Network scientist Alessandro Vespignani’s predictions about the spread of the H1N1 in 2009 were highly accurate, according to new validation studies. Credit: Brooks Canaday

(Medical Xpress)—In 2009, the H1N1 virus slipped into the blood­streams of more than 40 mil­lion people around the world. In just four months, it killed more than 14,000 indi­vid­uals as it trav­eled from Mexico to India on its most favored vehicle: humans. As trav­elers moved about the planet via air­planes and cars, the pathogen fol­lowed, cre­ating an epi­demic the likes of which had not been seen since the 1970s.
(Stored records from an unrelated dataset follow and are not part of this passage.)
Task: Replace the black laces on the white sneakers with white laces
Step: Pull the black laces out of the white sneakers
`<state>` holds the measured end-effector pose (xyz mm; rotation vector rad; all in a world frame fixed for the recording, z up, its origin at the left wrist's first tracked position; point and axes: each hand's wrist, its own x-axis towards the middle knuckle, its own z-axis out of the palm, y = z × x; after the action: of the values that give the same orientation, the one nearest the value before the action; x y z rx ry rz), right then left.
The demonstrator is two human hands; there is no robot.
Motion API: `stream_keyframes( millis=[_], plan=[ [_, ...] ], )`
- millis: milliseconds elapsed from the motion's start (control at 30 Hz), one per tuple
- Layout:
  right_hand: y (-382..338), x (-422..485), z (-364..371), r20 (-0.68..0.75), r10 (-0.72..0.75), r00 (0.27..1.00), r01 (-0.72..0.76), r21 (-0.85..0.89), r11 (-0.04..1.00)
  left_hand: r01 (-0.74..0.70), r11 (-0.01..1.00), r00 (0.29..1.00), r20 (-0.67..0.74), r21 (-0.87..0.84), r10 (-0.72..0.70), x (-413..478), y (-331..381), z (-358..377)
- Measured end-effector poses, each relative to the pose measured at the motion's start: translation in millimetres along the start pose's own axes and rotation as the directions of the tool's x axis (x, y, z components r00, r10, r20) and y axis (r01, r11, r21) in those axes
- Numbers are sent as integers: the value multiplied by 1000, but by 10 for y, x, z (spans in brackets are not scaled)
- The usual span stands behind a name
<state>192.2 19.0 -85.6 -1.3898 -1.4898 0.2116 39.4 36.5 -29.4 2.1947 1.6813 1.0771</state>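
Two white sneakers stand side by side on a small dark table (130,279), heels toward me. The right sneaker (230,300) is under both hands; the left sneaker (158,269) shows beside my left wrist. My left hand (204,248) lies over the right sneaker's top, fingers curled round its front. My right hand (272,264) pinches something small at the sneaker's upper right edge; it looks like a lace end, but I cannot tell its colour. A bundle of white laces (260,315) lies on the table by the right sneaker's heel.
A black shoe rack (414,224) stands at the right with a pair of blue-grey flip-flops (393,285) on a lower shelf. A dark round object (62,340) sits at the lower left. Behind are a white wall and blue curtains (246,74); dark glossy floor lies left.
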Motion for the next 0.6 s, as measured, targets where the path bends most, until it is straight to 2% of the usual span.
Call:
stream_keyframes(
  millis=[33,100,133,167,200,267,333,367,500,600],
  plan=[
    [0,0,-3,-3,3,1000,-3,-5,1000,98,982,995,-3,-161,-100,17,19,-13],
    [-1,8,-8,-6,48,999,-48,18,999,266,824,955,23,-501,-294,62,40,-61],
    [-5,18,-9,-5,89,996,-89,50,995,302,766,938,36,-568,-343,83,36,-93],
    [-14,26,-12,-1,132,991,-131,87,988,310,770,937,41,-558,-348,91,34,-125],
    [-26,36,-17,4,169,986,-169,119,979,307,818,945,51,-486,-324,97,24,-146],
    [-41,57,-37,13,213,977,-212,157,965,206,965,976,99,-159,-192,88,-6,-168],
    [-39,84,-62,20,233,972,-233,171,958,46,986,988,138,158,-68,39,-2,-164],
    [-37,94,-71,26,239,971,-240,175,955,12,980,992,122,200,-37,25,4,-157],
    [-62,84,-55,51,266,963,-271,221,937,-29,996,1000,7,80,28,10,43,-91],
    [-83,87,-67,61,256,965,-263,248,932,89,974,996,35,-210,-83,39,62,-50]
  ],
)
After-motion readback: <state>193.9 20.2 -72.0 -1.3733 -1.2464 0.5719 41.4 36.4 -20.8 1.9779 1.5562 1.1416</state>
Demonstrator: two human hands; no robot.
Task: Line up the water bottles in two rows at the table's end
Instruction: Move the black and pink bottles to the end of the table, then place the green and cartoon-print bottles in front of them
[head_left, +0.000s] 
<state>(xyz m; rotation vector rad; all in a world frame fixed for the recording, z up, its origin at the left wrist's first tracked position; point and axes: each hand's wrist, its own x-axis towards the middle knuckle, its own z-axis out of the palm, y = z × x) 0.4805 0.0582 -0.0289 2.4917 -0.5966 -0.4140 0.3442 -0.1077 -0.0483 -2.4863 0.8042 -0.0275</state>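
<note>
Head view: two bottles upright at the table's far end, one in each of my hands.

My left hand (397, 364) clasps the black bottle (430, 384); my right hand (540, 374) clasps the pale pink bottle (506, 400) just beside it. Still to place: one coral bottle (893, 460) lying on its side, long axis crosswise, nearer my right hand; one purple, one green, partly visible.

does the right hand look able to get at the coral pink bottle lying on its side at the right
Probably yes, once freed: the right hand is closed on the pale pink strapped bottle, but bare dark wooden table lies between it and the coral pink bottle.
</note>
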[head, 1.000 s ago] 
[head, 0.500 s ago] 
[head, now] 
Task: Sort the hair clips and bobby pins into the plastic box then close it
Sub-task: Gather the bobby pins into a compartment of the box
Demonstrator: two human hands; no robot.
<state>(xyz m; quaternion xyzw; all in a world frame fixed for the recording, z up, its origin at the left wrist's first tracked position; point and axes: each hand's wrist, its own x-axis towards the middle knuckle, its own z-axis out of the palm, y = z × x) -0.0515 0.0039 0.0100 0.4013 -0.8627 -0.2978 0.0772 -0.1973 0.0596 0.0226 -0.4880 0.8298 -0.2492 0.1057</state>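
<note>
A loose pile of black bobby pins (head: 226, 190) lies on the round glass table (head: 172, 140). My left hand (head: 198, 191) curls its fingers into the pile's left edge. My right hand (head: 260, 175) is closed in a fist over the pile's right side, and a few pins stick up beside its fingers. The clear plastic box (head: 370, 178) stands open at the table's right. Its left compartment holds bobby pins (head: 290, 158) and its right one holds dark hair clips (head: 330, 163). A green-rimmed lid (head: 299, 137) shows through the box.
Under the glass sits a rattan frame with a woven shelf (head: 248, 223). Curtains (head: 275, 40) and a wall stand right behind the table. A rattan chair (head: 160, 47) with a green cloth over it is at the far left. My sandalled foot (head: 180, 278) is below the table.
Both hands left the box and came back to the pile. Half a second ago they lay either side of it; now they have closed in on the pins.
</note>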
At the time, Alessandro Vespig­nani was at the Uni­ver­sity of Indiana, where he began tracking the dis­ease with as much atten­tion as the Cen­ters for Dis­ease Con­trol. Vespignani—now the Stern­berg Family Dis­tin­guished Uni­ver­sity Pro­fessor of physics, com­puter sci­ence, and health sci­ences at North­eastern University—and his research team built a com­pu­ta­tional model called GLEAM, or Global Epi­demic and Mobility Model, which they used to pre­dict the out­breaks as they sur­faced around the globe.

In the last three years, the team has been tire­lessly working to val­i­date its pre­dic­tions. To that end, its recently pub­lished article in the journal BMC Med­i­cine offers defin­i­tive proof of a strong agree­ment between the pre­dic­tions and the real-​​life sur­veil­lance data col­lected in 2009.

"Although we knew the pre­dic­tion of the model were in pretty good agree­ment in sev­eral places of the world," said Vespig­nani, "here we pro­duce a very exten­sive val­i­da­tion on more than 45 countries."

To model dis­ease spreading, GLEAM inte­grates three data "layers." The first uses a pop­u­la­tion data­base, which was devel­oped by a team at Columbia Uni­ver­sity and pro­vides a high-​​resolution pop­u­la­tion den­sity map of the entire planet. The second uses local com­muting flows and air­line trans­porta­tion data­bases to esti­mate within and between coun­tries, respec­tively. Finally, an epi­demic layer accounts for the behavior of the dis­ease itself, including infor­ma­tion such has incu­ba­tion and trans­mis­sion times.

Oper­ating from within the prover­bial eye of the storm in 2009, the team used the model to fore­cast the week of the epidemic's peak in 48 coun­tries in the Northern Hemi­sphere. In 42 of these coun­tries, the fore­casts were directly on target; in the other five, the team's pre­dic­tions were off by only one to two weeks.

Nor­mally, flu season peaks months after H1N1 did, making even the two-​​week vari­a­tion a con­sid­er­ably good result. "This is the first large-​​scale val­i­da­tion of a com­pu­ta­tional model that pulled out pre­dic­tions in real time," said Vespig­nani. "It shows that com­pu­ta­tional models have acquired the matu­rity to pro­vide useful infor­ma­tion and at the same time points out the way on how to improve and develop better models and tools."